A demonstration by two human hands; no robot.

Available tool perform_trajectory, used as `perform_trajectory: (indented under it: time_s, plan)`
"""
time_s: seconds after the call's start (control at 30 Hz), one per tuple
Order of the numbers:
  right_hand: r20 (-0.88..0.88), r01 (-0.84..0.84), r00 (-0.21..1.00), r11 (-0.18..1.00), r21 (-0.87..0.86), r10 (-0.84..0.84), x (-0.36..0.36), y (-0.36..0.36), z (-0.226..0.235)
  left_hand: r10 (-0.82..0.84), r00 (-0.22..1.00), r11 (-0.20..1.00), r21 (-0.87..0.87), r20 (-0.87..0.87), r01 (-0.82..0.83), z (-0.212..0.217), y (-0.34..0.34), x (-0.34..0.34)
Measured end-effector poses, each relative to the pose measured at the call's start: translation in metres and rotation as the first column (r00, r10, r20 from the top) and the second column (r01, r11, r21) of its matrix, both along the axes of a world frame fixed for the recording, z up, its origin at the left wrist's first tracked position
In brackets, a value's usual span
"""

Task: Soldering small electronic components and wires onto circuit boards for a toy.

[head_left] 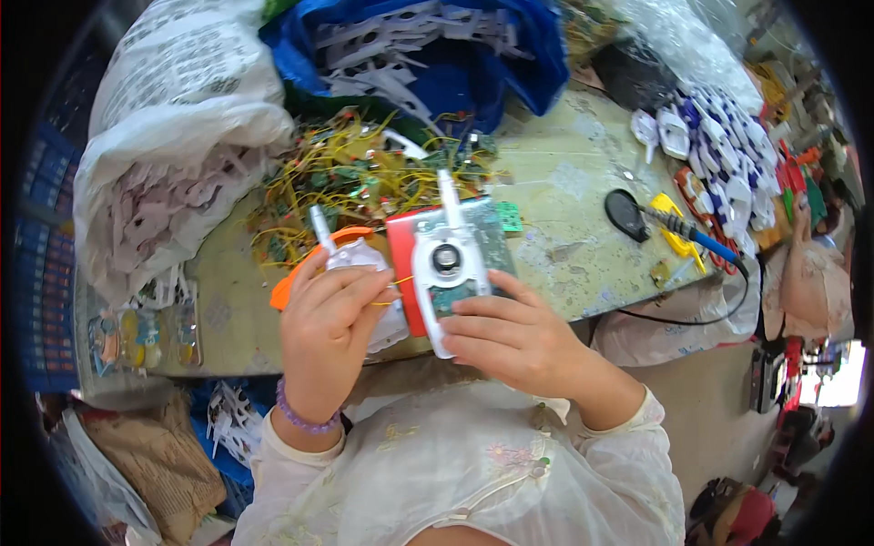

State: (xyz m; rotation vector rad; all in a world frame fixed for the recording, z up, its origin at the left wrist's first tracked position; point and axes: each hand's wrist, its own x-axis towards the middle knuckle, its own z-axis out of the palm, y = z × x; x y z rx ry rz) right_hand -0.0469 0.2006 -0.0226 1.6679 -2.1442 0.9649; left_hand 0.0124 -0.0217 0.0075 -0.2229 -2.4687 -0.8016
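Note:
My right hand (514, 332) grips the lower right of a white plastic housing (455, 244) with a long narrow tip and a round dark part in its middle. My left hand (328, 309) is closed, fingertips pinching a thin yellow wire (401, 280) that runs to the housing. Under that hand lies another white plastic shell (390, 329), partly hidden by the fingers. Beneath the housing is a red and grey flat piece (401, 238). An orange curved piece (287, 282) sits beside my left hand. Beyond both hands spreads a heap of small circuit boards with yellow wires (337, 177).
A blue bag (537, 55) of white parts stands at the back, a white sack (191, 82) of pale parts at left. On the right, a soldering iron (701, 238) trails its cable near a yellow tool (678, 238), a black round lid (625, 215) and piled white-and-purple parts (728, 173).

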Motion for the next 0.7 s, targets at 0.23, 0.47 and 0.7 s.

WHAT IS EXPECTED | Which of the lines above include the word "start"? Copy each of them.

SOLUTION TO THIS PROBLEM |
time_s: seconds after the call's start (control at 30 Hz), one per tuple
Measured end-effector poses, each relative to the pose measured at the call's start: translation in metres and rotation as the first column (r00, r10, r20 from the top) and the second column (r01, r11, r21) of its matrix, both along the axes of a world frame fixed for the recording, z up, its origin at the left wrist's first tracked position

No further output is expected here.